◆ GIVEN DATA ◆
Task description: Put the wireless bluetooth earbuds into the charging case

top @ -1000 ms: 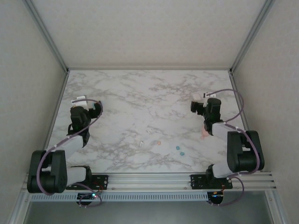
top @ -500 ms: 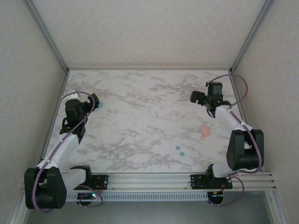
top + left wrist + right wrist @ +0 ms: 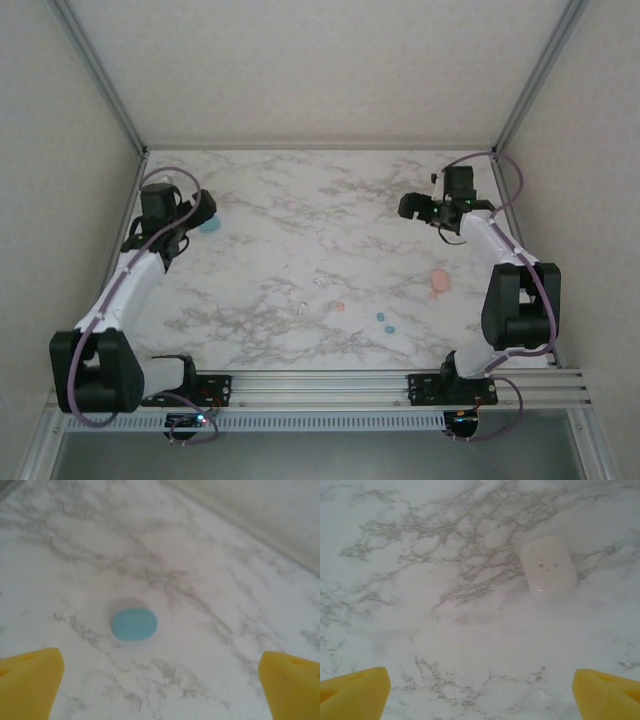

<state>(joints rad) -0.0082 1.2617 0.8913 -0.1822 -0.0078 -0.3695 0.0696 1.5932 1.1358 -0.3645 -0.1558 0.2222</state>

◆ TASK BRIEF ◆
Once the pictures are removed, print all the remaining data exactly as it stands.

◆ TASK OUTPUT ◆
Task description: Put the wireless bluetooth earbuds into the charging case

top @ -1000 ms: 
top @ -500 ms: 
top + left wrist + right wrist @ +0 ms: 

<state>(joints rad) -0.0082 1.2617 0.8913 -0.1822 -0.0078 -0.3695 0.0696 1.5932 1.1358 -0.3645 -0.1558 0.2222</state>

What the exercise asked for is now complete.